The general result down to this point is that, whatever the disturbance in Mrs. Thrale's heart and mind, Johnson had no ground of complaint, nor ever thought he had, which is the essential point in controversy. In other words, he was not driven, hinted, or manoeuvred out of Streatham. Yet almost all his worshippers have insisted that he was. Hawkins, after mentioning the kind offices undertaken by Johnson (which constantly took him to Streatham) says:—"Nevertheless it was observed by myself, and other of Johnson's friends, that soon after the decease of Mr. Thrale, his visits to Streatham became less and less frequent, and that he studiously avoided the mention of the place or the family." This statement is preposterous, and is only to be partially accounted for by the fact that Hawkins, as his daughter informs us, had no personal acquaintance with Mrs. Thrale or Streatham. Boswell, who was in Scotland when Johnson and Mrs. Thrale left Streatham together, gratuitously infers that he left it alone, angry and mortified, in consequence of her altered manner:

"The death of Mr. Thrale had made a very material alteration with respect to Johnson's reception in that family. The manly authority of the husband no longer curbed the lively exuberance of the lady; and as her vanity had been fully gratified, by having the Colossus of Literature attached to her for many years, she gradually became less assiduous to please him. Whether her attachment to him was already divided by another object, I am unable to ascertain; but it is plain that Johnson's penetration was alive to her neglect or forced attention; for on the 6th of October this year we find him making a 'parting use of the library' at Streatham, and pronouncing a prayer which he composed on leaving Mr. Thrale's family.
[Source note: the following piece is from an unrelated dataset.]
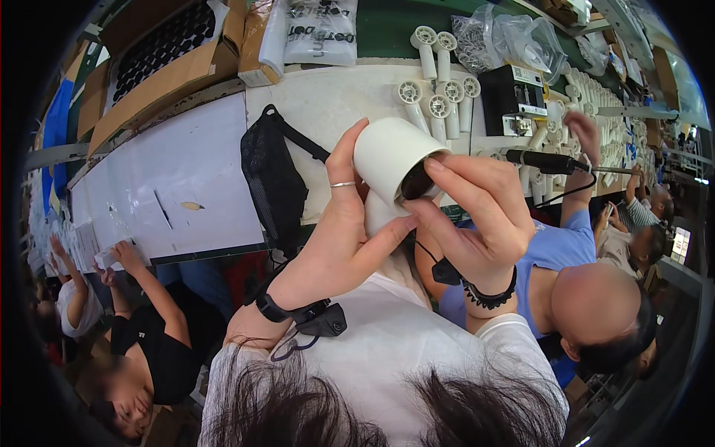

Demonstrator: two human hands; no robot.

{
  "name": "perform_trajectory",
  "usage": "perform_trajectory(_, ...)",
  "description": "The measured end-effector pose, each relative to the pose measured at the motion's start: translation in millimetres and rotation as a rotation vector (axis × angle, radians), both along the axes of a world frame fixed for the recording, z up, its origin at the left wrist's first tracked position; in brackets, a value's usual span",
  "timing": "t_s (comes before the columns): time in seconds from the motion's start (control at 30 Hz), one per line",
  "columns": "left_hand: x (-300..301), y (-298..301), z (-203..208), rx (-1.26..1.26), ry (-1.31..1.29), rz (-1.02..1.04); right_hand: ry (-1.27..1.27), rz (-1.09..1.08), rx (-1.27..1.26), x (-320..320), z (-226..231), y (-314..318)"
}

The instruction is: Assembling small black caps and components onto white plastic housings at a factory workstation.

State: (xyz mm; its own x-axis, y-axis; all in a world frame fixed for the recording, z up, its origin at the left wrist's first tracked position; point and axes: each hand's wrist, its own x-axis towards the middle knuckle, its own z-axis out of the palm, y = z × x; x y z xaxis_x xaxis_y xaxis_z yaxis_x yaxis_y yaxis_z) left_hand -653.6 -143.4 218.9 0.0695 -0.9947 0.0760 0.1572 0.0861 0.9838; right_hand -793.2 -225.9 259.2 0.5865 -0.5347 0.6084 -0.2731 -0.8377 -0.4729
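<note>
Above the workbench, my left hand (328, 238) is wrapped round a white hair dryer housing (387, 153), its thumb low on the near side and its fingers on the left. The housing is tilted, its open round end facing right toward me. My right hand (480, 212) pinches a dark round cap (417, 181) between thumb and fingers at that opening. The cap lies partly inside the rim; whether it is seated cannot be made out. My fingers and palm hide part of the housing's handle.
Several white dryer housings (439, 108) stand beyond my hands, near a black machine (514, 97) and a hanging electric screwdriver (540, 161). A black mesh bag (275, 175) lies left; a cardboard box (160, 100) holds black round parts. A co-worker in blue (551, 246) sits close right.
</note>
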Motion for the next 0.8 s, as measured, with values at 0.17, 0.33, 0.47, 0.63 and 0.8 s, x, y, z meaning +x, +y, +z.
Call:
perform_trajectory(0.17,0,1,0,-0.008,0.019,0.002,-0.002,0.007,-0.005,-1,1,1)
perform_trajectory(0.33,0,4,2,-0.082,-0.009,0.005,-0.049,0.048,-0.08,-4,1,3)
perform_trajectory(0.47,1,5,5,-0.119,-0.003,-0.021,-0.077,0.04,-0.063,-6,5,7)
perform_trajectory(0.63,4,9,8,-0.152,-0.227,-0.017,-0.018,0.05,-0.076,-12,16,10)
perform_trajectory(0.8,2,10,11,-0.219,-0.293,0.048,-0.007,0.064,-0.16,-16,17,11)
"'Almighty God, Father of all mercy, help me by Thy grace, that I may, with humble and sincere thankfulness, remember the comforts and conveniences which I have enjoyed at this place; and that I may resign them with holy submission, equally trusting in Thy protection when Thou givest, and when Thou takest away. Have mercy upon me, O Lord! have mercy upon me! To Thy fatherly protection, O Lord, I commend this family. Bless, guide, and defend them, that they may so pass through this world, as finally to enjoy in Thy presence everlasting happiness, for Jesus Christ's sake. Amen.'

"One cannot read this prayer without some emotions not very favourable to the lady whose conduct occasioned it.

"The next day, he made the following memorandum:

"'October 7.—I was called early. I packed up my bundles, and used the foregoing prayer, with my morning devotions somewhat, I think, enlarged. Being earlier than the family, I read St. Paul's farewell in the Acts, and then read fortuitously in the Gospels,—which was my parting use of the library.'"
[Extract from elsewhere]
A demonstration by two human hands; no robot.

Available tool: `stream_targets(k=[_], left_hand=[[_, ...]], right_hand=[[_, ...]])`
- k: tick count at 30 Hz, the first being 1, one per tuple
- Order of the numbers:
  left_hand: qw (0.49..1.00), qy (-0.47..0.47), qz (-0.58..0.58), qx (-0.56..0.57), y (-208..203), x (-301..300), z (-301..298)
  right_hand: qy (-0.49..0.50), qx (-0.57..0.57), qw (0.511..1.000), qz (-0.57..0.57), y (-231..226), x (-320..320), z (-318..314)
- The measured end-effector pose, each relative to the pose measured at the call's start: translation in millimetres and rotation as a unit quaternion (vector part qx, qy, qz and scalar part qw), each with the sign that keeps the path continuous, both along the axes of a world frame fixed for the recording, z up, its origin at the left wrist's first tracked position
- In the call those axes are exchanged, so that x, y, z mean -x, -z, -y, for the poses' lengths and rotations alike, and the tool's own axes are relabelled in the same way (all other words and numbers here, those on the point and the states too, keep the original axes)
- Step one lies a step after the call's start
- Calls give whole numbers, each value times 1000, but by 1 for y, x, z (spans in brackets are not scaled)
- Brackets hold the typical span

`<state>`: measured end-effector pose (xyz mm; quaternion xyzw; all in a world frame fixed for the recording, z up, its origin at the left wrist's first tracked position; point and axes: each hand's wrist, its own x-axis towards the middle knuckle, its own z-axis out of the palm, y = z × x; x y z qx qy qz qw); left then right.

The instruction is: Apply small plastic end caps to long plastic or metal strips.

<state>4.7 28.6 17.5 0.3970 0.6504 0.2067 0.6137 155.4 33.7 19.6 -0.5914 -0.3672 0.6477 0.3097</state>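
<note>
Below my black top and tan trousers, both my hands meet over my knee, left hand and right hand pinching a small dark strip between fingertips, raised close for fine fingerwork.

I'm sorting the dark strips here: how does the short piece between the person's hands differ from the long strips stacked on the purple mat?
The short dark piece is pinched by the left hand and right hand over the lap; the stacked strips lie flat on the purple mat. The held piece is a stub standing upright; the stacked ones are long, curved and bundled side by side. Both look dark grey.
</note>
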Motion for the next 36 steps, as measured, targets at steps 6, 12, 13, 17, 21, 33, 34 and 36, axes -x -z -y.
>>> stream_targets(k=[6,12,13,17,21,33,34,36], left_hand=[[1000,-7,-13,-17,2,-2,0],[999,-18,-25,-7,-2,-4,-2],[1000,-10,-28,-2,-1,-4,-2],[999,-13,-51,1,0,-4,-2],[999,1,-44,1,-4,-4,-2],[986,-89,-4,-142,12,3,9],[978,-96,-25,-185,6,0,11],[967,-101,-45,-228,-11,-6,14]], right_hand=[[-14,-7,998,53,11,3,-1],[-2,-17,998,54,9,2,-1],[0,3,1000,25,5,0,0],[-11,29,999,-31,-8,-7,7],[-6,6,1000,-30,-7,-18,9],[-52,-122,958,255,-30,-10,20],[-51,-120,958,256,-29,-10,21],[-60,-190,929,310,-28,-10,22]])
Mr. Croker, whose protest against the groundless insinuations of Boswell should have put subsequent writers on their guard, states in a note:—"He seems to have taken leave of the kitchen as well as the church at Streatham in Latin." The note of his last dinner there, done into English, would run thus:

"Oct. 6th, Sunday, 1782.

"I dined at Streatham on boiled leg of lamb, with spinach, the stuffing of flour and raisins, round of beef, and turkey poult; and after the meat service, figs, grapes, not yet ripe in consequence of the bad season, with peaches, also hard. I took my place at table in no joyful mood, and partook of the food moderately, lest I should finish by intemperance. If I rightly remember, the banquet at the funeral of Hadon came into my mind.[1] When shall I revisit Streatham?"

[1] "Si recte memini in mentem venerunt epulæ in exequiis Hadoni celebratæ." I cannot explain this allusion.

The exclamation "When shall I revisit Streatham?" loses much of its pathos when connected with these culinary details.

Madame D'Arblay's description of the last year at Streatham is too important to be much abridged:

"Dr. Burney, when the Cecilian business was arranged[1], again conveyed the Memorialist to Streatham. No further reluctance on his part, nor exhortations on that of Mr. Crisp, sought to withdraw her from that spot, where, while it was in its glory, they had so recently, and with pride, seen her distinguished. And truly eager was her own haste, when mistress of her time, to try once more to soothe those sorrows and chagrins in which she had most largely participated, by answering to the call, which had never ceased tenderly to pursue her, of return.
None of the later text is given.